Re: Multivariate MCV stats can leak data to unprivileged users - Mailing list pgsql-hackers

From Tomas Vondra
Subject Re: Multivariate MCV stats can leak data to unprivileged users
Date
Msg-id 20190520181714.fm4a4yjtgffh6kst@development
Whole thread Raw
In response to Re: Multivariate MCV stats can leak data to unprivileged users  (Dean Rasheed <dean.a.rasheed@gmail.com>)
Responses Re: Multivariate MCV stats can leak data to unprivileged users  (Tomas Vondra <tomas.vondra@2ndquadrant.com>)
List pgsql-hackers
On Mon, May 20, 2019 at 04:09:24PM +0100, Dean Rasheed wrote:
>On Mon, 20 May 2019 at 14:32, Tom Lane <tgl@sss.pgh.pa.us> wrote:
>>
>> Dean Rasheed <dean.a.rasheed@gmail.com> writes:
>> > On Sun, 19 May 2019 at 23:45, Tomas Vondra <tomas.vondra@2ndquadrant.com> wrote:
>> >> Oh, right.
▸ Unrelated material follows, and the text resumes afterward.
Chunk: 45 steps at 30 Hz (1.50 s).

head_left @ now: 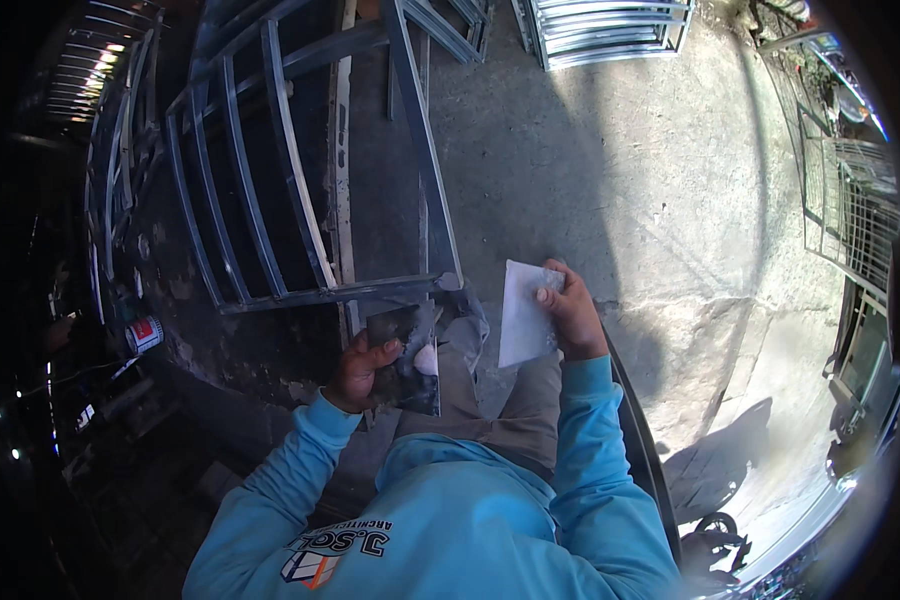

It still has the disadvantage that it obfuscates the actual
>> >> data stored in the pg_stats_ext_data (or whatever would it be called),
>> >> so e.g. functions would have to do additional checks to make sure it
>> >> actually is the right statistic type. For example pg_mcv_list_items()
>> >> could not rely on receiving pg_mcv_list values, as per the signature,
>> >> but would have to check the value.
>>
>> > Yes. In fact, since the user-accessible view would want to expose
>> > datatypes specific to the stats kinds rather than bytea or cstring
>> > values, we would need SQL-callable conversion functions for each kind:
>>
>> It seems like people are willfully misunderstanding my suggestion.
>
>I'm more than capable of inadvertently misunderstanding, without the
>need to willfully do so :-)
>
>> You'd only need *one* conversion function, which would look at the
>> embedded ID field and then emit the appropriate text representation.
>> I don't see a reason why we'd have the separate pg_ndistinct etc. types
>> any more at all.
>
>Hmm, OK. So then would you also make the user-accessible view agnostic
>about the kinds of stats supported in the same way, returning zero or
>more rows per STATISTICS object, depending on how many kinds of stats
>have been built? That would have the advantage of never needing to
>change the view definition again, as more stats kinds are supported.
>

If I got Tom's proposal right, there'd be only one statistic value in
each pg_stats_ext_data value. It'd be a very thin wrapper, essentially
just the value itself + type flag. So for example if you did

  CREATE STATISTICS s (ndistinct, mcv, dependencies) ...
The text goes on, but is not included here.